USD Partners LP (USDP) said Oct. 12 it has made a strategic acquisition of a crude terminal in Casper, Wyo., for $225 million.

The Houston company has agreed to acquire 100% of the equity interests in Casper Crude to Rail LLC from Stonepeak Infrastructure Partners, Cogent Energy Solutions and The Granite Peak Group.

The terminal’s advantaged location supports best-in-class access to multiple refining centers across the U.S. This is enhanced by onsite storage and blending capabilities, which enables customers to ship preferred grades of crude oil from Casper.

The deal is the company's first acquisition since its IPO last October, said Dan Borgen, USD CEO.

“The terminal’s high-quality customer base and strategic location ensure competitive, sustainable market access, as well as provide an additional platform for heavy crude oil solutions,” Borgen said in a statement.

The Casper terminal’s principal assets include:

  • A Unit train-capable crude oil loading rail terminal with 100,000 barrels per day (bbl/d) of capacity and dual loop tracks;
  • Six customer-dedicated storage tanks with 900,000 bbl of total capacity; and
  • A six-mile, 24-inch diameter pipeline with a direct connection from Spectra Energy Partners LP’s Express crude oil pipeline.

The Express crude oil pipeline runs from Hardisty, Alberta, to Casper, Wyo., and provides access to multiple grades of Canadian crude oil.

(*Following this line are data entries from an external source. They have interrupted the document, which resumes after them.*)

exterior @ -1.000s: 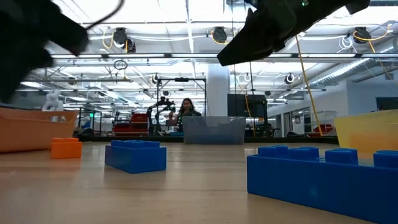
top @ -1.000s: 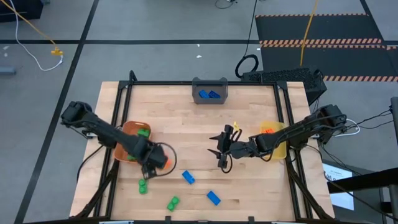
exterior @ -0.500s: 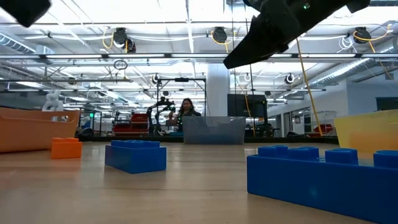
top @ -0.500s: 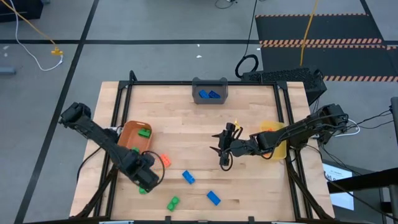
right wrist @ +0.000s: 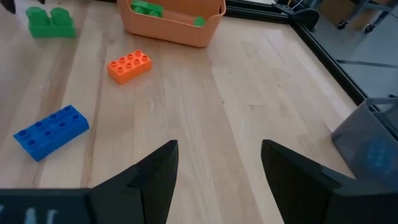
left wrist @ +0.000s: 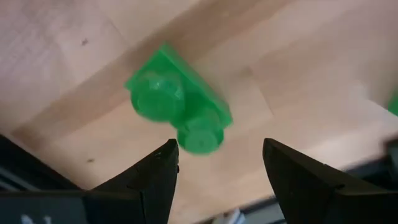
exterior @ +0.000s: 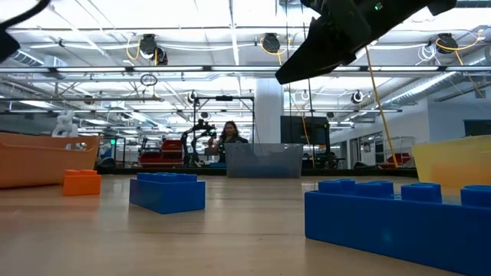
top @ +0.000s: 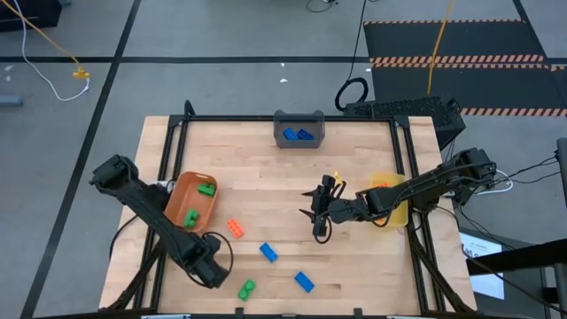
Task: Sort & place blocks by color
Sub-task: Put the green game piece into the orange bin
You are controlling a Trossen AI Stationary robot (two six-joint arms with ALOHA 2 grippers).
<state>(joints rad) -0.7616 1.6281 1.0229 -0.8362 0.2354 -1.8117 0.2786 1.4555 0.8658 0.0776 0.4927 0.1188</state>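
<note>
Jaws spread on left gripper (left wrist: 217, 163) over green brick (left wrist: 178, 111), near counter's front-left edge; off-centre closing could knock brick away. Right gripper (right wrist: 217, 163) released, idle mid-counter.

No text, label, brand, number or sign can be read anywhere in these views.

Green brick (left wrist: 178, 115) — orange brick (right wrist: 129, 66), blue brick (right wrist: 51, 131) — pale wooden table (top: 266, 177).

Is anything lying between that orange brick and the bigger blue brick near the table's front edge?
Yes: in the high view a smaller blue brick sits between the orange brick and the bigger blue brick.
</note>
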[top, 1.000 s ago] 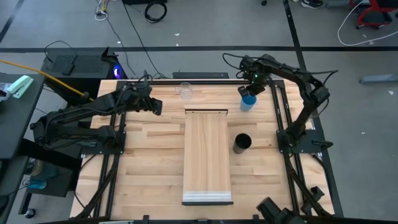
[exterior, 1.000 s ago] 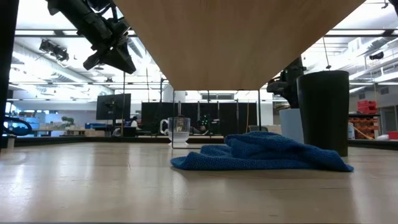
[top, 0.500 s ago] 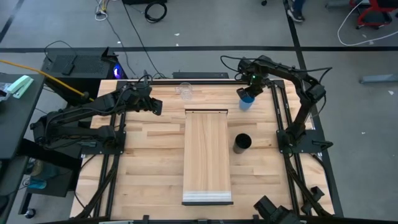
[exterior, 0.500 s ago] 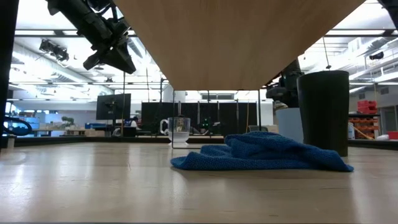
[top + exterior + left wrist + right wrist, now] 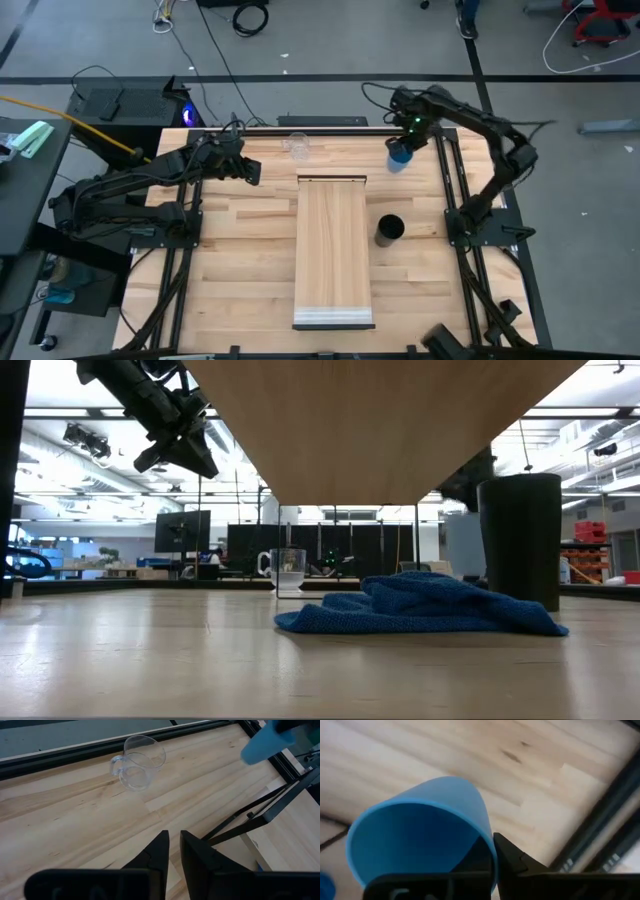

The Casper terminal commenced operations in September 2014. It's supported by take-or-pay contracts with primarily investment grade refiners and a weighted-average remaining contract life of approximately three years.

For the full year 2016, the Casper terminal is expected to contribute minimum contracted adjusted EBITDA of about $26 million. The terminal’s footprint and modular design also allows for the addition of a second loading station boosting its storage capacity by 1.1 MMbbl.

The purchase price includes $208.3 million of cash and $16.7 million of limited partner units issued to the sellers.

The company intends to fund the cash portion of the purchase price with about $35 million of cash on hand and about $173 million of senior secured credit facility borrowings. It will also issue about 1.7 million common units as equity consideration based on a unit price of $9.62, the volume-weighted average daily closing price for the its common units for the 30-trading day period prior to Oct. 12.

The company said it expects the transaction will be immediately accretive to distributable cash flow per unit upon closing, which is expected to occur in fourth-quarter 2015.